When writing out the entries below, keep only the lines from the line with "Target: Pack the" to the line with "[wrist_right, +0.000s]", both included, exactly as they are, and leave the pictures aside.

━━━ Excerpted records

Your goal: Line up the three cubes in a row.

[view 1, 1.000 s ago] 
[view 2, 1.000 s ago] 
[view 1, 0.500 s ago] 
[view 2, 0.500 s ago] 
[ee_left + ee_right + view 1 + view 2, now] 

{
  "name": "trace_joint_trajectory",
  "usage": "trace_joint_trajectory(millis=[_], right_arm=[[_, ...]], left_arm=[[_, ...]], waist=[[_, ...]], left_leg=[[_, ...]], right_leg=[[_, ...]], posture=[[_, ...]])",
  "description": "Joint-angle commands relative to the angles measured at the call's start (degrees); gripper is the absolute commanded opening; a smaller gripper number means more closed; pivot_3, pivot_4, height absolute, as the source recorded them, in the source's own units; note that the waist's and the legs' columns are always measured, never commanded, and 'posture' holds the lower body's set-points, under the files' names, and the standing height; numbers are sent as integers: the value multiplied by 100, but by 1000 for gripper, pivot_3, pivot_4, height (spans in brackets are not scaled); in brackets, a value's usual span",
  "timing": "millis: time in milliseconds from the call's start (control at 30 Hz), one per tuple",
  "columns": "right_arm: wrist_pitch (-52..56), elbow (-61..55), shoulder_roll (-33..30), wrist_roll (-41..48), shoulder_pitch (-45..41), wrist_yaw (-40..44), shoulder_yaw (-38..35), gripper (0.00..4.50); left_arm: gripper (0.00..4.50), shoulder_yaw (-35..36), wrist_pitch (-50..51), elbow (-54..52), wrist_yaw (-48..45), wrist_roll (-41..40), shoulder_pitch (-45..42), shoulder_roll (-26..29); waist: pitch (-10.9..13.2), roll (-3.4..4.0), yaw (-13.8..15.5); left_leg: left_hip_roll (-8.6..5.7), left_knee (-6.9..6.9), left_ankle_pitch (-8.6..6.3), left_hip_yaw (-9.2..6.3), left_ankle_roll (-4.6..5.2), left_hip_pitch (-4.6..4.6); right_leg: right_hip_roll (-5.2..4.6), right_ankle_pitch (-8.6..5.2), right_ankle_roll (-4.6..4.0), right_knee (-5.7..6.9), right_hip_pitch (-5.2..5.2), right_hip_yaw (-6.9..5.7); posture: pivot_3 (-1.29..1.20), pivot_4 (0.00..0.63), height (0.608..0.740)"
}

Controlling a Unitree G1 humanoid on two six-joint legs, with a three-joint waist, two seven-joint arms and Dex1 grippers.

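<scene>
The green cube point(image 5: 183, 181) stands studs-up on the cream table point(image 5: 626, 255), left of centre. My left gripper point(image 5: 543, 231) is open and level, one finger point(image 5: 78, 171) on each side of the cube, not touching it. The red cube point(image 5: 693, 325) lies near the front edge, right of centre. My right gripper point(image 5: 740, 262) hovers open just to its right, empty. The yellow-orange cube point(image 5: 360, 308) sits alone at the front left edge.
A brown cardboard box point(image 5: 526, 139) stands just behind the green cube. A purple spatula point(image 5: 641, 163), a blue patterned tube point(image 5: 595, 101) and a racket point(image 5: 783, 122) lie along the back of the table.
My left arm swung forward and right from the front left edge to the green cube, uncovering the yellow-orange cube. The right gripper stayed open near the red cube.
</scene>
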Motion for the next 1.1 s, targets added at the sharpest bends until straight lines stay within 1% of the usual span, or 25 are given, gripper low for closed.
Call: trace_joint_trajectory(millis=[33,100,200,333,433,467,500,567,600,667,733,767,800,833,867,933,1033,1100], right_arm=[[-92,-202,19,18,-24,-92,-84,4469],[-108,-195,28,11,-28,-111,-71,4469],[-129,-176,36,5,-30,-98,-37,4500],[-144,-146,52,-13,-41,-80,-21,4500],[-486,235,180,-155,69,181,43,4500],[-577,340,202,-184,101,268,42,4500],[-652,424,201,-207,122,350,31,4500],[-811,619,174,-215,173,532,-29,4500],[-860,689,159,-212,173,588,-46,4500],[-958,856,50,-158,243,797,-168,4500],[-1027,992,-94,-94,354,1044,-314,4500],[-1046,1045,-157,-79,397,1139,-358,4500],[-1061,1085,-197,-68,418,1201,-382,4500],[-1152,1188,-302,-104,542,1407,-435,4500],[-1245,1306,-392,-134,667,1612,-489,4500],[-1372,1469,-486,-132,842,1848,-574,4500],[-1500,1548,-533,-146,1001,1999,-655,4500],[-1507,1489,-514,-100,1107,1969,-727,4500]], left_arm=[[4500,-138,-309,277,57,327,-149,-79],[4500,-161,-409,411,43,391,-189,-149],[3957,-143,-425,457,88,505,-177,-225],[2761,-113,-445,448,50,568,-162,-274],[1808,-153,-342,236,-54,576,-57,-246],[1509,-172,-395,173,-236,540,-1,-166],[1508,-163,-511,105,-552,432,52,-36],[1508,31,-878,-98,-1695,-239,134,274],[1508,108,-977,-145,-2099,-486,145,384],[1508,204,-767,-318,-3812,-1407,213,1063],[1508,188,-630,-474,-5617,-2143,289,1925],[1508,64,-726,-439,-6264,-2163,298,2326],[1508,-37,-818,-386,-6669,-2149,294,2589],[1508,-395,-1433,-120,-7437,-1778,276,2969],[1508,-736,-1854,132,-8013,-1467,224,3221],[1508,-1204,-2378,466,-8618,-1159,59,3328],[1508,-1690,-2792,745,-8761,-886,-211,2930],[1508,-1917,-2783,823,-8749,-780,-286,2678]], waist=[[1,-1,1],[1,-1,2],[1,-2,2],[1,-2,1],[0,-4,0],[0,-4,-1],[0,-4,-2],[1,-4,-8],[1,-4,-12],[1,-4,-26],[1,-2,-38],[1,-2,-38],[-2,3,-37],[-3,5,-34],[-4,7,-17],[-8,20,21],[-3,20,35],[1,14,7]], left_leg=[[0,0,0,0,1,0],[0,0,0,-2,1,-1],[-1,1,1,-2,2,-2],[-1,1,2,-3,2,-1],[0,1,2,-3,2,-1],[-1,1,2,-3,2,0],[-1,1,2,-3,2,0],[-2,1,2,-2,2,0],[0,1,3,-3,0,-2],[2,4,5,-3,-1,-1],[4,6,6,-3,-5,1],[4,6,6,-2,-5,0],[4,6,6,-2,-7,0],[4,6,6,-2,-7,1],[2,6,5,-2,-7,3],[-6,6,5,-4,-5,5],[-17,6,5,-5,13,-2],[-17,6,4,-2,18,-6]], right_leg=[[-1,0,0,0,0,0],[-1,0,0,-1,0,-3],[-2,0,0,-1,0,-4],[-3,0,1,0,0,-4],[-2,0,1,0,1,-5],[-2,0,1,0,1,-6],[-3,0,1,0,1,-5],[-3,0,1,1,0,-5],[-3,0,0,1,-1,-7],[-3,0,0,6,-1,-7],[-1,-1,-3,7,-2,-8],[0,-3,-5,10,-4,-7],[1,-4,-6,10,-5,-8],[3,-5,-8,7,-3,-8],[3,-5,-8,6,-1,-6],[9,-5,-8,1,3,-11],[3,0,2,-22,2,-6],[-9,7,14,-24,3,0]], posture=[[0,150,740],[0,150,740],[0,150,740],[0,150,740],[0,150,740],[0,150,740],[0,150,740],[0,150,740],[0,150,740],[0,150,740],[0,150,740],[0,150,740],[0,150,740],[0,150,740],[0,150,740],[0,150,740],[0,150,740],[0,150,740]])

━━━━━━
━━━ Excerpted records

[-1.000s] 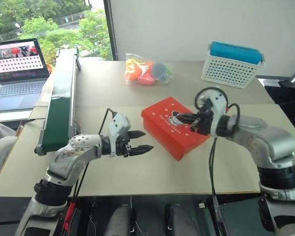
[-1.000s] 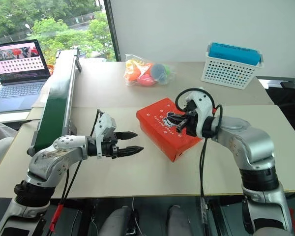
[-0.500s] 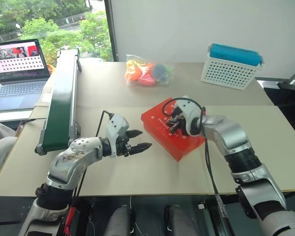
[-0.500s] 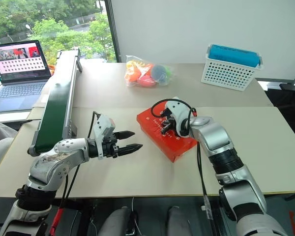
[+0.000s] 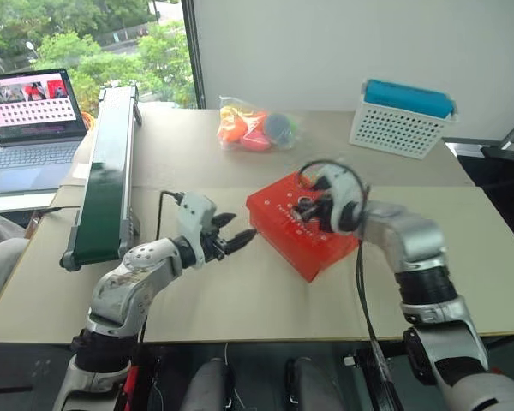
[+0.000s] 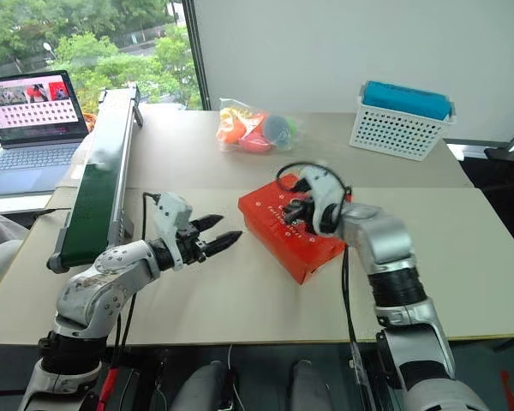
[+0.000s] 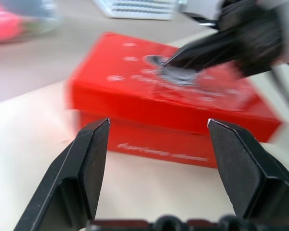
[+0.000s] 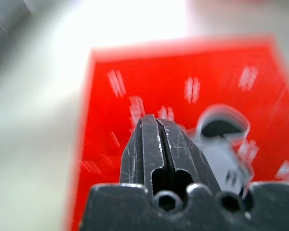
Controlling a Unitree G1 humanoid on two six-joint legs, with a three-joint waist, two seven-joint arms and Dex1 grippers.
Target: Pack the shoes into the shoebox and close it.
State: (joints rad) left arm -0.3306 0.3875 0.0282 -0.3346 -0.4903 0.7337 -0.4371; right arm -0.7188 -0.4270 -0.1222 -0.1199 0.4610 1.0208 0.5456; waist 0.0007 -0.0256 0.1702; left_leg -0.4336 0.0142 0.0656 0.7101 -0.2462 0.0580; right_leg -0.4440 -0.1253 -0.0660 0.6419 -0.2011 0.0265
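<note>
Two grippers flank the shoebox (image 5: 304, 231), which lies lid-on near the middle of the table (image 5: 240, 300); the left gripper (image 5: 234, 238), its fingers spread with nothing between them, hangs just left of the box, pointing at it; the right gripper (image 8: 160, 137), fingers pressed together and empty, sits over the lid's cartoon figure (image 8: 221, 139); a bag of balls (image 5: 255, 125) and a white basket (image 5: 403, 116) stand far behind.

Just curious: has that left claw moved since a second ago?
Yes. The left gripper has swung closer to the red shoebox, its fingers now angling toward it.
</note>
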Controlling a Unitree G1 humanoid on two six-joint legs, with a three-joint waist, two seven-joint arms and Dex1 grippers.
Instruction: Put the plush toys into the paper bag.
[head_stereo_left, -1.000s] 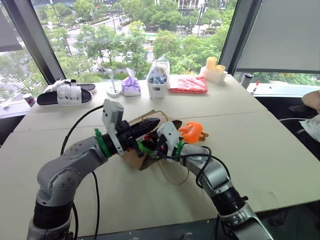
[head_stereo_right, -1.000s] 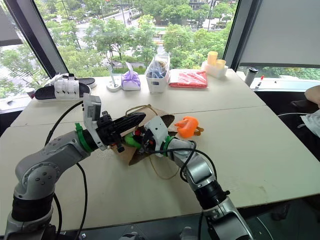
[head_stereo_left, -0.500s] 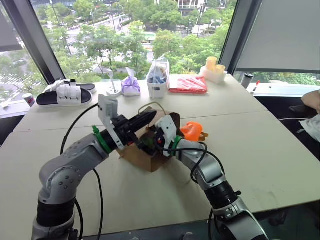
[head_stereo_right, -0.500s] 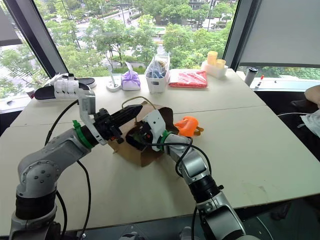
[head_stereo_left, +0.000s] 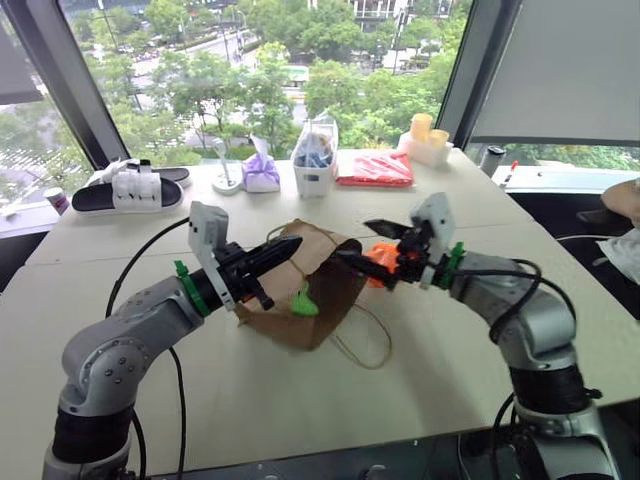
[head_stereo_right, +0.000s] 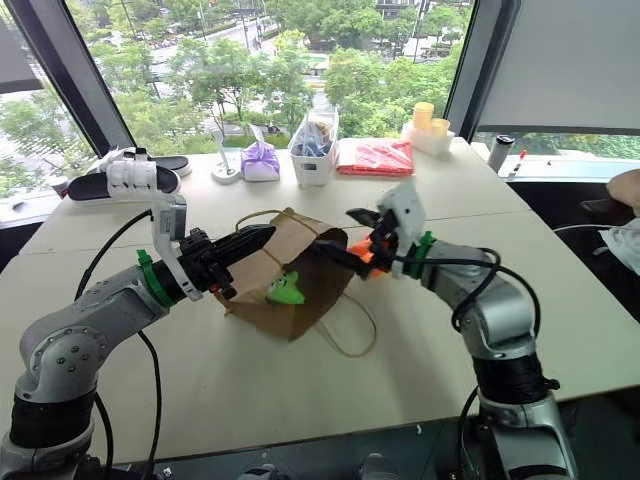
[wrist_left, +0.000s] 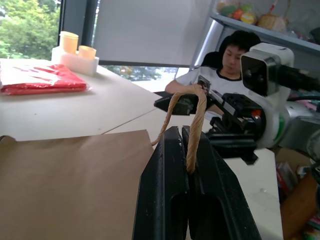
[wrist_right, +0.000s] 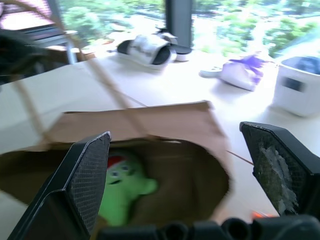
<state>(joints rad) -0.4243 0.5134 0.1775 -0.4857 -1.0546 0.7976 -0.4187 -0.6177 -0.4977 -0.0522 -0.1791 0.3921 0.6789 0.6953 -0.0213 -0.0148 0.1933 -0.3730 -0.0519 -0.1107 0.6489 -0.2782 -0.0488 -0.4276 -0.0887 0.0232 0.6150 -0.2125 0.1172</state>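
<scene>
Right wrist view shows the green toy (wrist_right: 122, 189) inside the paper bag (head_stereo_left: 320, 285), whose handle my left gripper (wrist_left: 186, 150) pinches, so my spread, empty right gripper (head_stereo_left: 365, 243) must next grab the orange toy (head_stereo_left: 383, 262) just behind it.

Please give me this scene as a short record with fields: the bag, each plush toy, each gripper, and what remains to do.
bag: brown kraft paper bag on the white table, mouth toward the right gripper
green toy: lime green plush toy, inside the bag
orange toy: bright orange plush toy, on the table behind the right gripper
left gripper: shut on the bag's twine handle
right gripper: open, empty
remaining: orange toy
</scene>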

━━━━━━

# Exercise result
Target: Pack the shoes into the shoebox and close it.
State: (joints rad) left arm -0.3306 0.3875 0.0282 -0.3346 -0.4903 0.7337 -0.4371; right arm -0.7188 -0.4270 -0.1222 -0.1199 0.4610 1.0208 0.5456; waist 0.0007 -0.0256 0.1702; left_leg -0.4336 0.0142 0.0656 0.7101 -0.2462 0.0580; right_leg -0.4440 -0.1253 -0.0660 0.6419 -0.2011 0.0265
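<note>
Two grippers flank the shoebox (image 5: 304, 231), which lies lid-on near the middle of the table (image 5: 240, 300); the left gripper (image 5: 234, 238), its fingers spread with nothing between them, hangs just left of the box, pointing at it; the right gripper (image 8: 160, 137), fingers pressed together and empty, sits over the lid's cartoon figure (image 8: 221, 139); a bag of balls (image 5: 255, 125) and a white basket (image 5: 403, 116) stand far behind.

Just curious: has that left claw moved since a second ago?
Yes. The left gripper has swung closer to the red shoebox, its fingers now angling toward it.
</note>
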Controlling a Unitree G1 humanoid on two six-joint legs, with a three-joint waist, two seven-joint arms and Dex1 grippers.
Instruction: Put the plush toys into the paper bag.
[head_stereo_left, -1.000s] 
[head_stereo_right, -1.000s] 
[head_stereo_left, -0.500s] 
[head_stereo_right, -0.500s] 
[head_stereo_left, +0.000s] 
[head_stereo_right, +0.000s] 
[wrist_left, +0.000s] 
[wrist_right, +0.000s] 

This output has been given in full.